*** Opening Supplied data ***
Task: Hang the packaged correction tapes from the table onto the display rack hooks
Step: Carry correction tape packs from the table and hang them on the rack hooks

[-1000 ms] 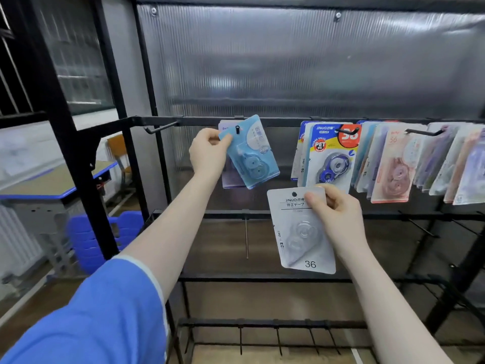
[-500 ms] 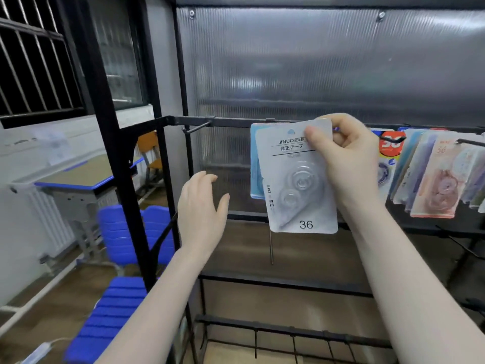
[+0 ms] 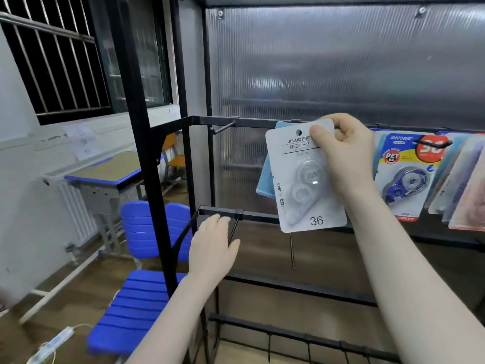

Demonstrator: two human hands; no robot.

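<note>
White card-backed correction tape pack [image 3: 307, 177] up at the top rail hook, over a blue pack [image 3: 266, 177] | right hand [image 3: 346, 156] pinches its top corner beside the punch hole | left hand [image 3: 214, 248] loose, holding nothing | looks light, stiffish, bendable; grip near hole steers best

My right hand [image 3: 343, 156] is pinching the white package [image 3: 301, 179], thumb in front. My left hand [image 3: 212, 248] is hovering lower, fingers relaxed.
</note>
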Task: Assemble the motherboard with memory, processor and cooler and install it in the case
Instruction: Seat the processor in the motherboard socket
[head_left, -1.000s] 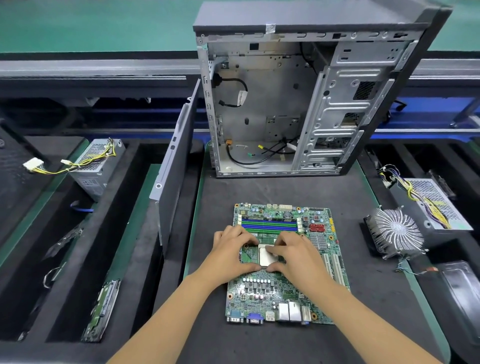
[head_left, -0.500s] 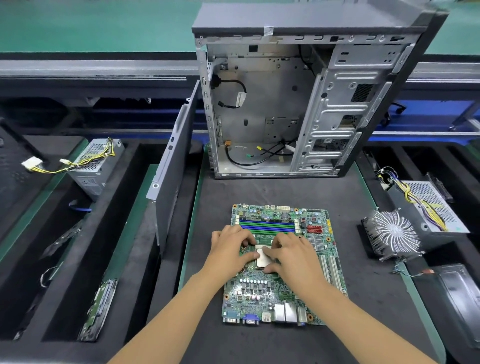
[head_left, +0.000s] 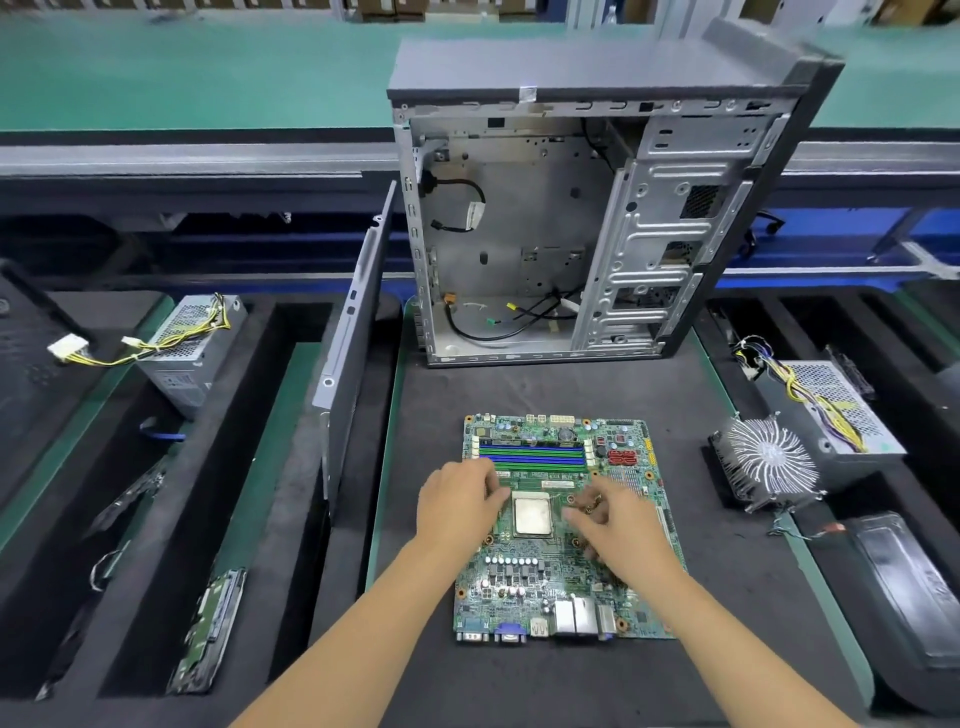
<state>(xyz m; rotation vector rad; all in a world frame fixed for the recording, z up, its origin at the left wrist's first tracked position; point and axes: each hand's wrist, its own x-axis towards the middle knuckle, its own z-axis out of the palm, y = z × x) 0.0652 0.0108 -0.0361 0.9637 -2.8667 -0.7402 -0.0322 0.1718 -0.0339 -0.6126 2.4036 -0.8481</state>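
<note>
The green motherboard (head_left: 524, 577) lies flat on the dark mat in front of me. The silver processor (head_left: 531, 514) sits in its socket at the board's middle, uncovered. Blue and green memory slots (head_left: 530, 457) run along the far edge. My left hand (head_left: 457, 506) hovers just left of the processor with loosely bent fingers, holding nothing. On the processor's right, my right hand (head_left: 618, 525) is over the board with spread fingers, also holding nothing. The finned cooler (head_left: 769, 460) rests on the mat's right edge. The open case (head_left: 571, 234) stands upright behind the board.
The case's side panel (head_left: 353, 332) leans upright left of the mat (head_left: 545, 389). A power supply (head_left: 192, 348) with yellow cables sits in the left tray, another power supply (head_left: 831, 405) behind the cooler. Loose cables lie on the case floor. A green conveyor runs behind.
Both hands have drawn apart from the processor, which they covered and pressed before; it now shows fully in its socket. My head has shifted slightly.
</note>
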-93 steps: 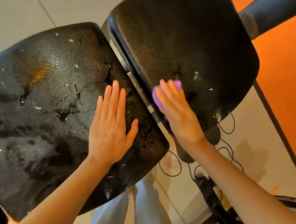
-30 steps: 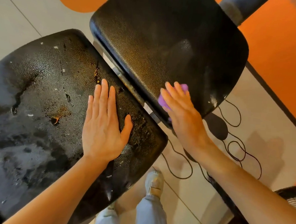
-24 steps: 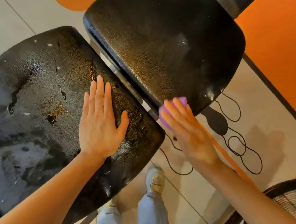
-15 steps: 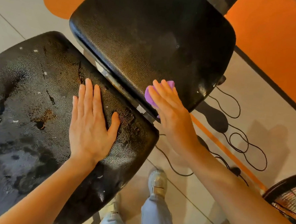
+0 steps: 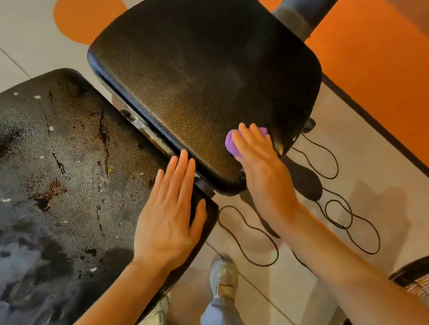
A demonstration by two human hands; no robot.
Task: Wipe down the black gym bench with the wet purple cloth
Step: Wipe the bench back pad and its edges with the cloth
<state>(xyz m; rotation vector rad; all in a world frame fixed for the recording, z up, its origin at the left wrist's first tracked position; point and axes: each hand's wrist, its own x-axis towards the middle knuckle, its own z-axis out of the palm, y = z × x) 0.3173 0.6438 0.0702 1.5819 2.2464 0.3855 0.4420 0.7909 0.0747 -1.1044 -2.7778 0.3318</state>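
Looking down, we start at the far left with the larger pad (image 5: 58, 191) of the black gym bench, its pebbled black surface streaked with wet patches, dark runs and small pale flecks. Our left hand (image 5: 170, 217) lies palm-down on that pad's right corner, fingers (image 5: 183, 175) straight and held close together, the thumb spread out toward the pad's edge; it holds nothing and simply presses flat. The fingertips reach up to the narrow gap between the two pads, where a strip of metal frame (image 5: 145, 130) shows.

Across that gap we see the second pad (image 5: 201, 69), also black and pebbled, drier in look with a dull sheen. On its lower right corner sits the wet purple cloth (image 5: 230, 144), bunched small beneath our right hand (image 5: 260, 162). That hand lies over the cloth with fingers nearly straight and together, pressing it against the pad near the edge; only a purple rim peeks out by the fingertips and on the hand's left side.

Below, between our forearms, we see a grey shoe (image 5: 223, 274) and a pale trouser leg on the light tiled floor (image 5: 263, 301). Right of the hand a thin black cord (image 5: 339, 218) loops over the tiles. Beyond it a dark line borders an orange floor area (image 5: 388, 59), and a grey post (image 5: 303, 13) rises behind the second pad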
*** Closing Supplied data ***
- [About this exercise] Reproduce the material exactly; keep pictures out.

- [Result of this exercise]
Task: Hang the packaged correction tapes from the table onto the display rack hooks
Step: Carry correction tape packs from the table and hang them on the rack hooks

[-1000 ms] 
[-500 ms] 
[+0 ms] 

Demonstrator: two human hands; no robot.

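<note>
White card-backed correction tape pack [image 3: 307, 177] up at the top rail hook, over a blue pack [image 3: 266, 177] | right hand [image 3: 346, 156] pinches its top corner beside the punch hole | left hand [image 3: 214, 248] loose, holding nothing | looks light, stiffish, bendable; grip near hole steers best

My right hand [image 3: 343, 156] is pinching the white package [image 3: 301, 179], thumb in front. My left hand [image 3: 212, 248] is hovering lower, fingers relaxed.
</note>
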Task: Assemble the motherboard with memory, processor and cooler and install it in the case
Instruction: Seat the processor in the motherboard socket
[head_left, -1.000s] 
[head_left, -0.500s] 
[head_left, +0.000s] 
<state>(xyz m; rotation vector rad; all in a world frame fixed for the recording, z up, its origin at the left wrist's first tracked position; point and axes: each hand's wrist, its own x-axis towards the middle knuckle, its own z-axis out of the palm, y = z × x) 0.0652 0.0108 -0.0361 0.9637 -2.8667 -0.7402 -0.0322 0.1718 -0.0339 -0.6126 2.4036 -0.8481</state>
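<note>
The green motherboard (head_left: 524, 577) lies flat on the dark mat in front of me. The silver processor (head_left: 531, 514) sits in its socket at the board's middle, uncovered. Blue and green memory slots (head_left: 530, 457) run along the far edge. My left hand (head_left: 457, 506) hovers just left of the processor with loosely bent fingers, holding nothing. On the processor's right, my right hand (head_left: 618, 525) is over the board with spread fingers, also holding nothing. The finned cooler (head_left: 769, 460) rests on the mat's right edge. The open case (head_left: 571, 234) stands upright behind the board.
The case's side panel (head_left: 353, 332) leans upright left of the mat (head_left: 545, 389). A power supply (head_left: 192, 348) with yellow cables sits in the left tray, another power supply (head_left: 831, 405) behind the cooler. Loose cables lie on the case floor. A green conveyor runs behind.
Both hands have drawn apart from the processor, which they covered and pressed before; it now shows fully in its socket. My head has shifted slightly.
</note>
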-93 steps: 
-30 steps: 
-24 steps: 
-15 steps: 
+0 steps: 
A demonstration by two human hands; no robot.
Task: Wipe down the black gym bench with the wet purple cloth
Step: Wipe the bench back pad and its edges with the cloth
<state>(xyz m; rotation vector rad; all in a world frame fixed for the recording, z up, its origin at the left wrist's first tracked position; point and axes: each hand's wrist, its own x-axis towards the middle knuckle, its own z-axis out of the palm, y = z × x) 0.3173 0.6438 0.0702 1.5819 2.2464 0.3855 0.4420 0.7909 0.0747 -1.1044 -2.7778 0.3318</state>
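Looking down, we start at the far left with the larger pad (image 5: 58, 191) of the black gym bench, its pebbled black surface streaked with wet patches, dark runs and small pale flecks. Our left hand (image 5: 170, 217) lies palm-down on that pad's right corner, fingers (image 5: 183, 175) straight and held close together, the thumb spread out toward the pad's edge; it holds nothing and simply presses flat. The fingertips reach up to the narrow gap between the two pads, where a strip of metal frame (image 5: 145, 130) shows.

Across that gap we see the second pad (image 5: 201, 69), also black and pebbled, drier in look with a dull sheen. On its lower right corner sits the wet purple cloth (image 5: 230, 144), bunched small beneath our right hand (image 5: 260, 162). That hand lies over the cloth with fingers nearly straight and together, pressing it against the pad near the edge; only a purple rim peeks out by the fingertips and on the hand's left side.

Below, between our forearms, we see a grey shoe (image 5: 223, 274) and a pale trouser leg on the light tiled floor (image 5: 263, 301). Right of the hand a thin black cord (image 5: 339, 218) loops over the tiles. Beyond it a dark line borders an orange floor area (image 5: 388, 59), and a grey post (image 5: 303, 13) rises behind the second pad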

No more work is left in this exercise.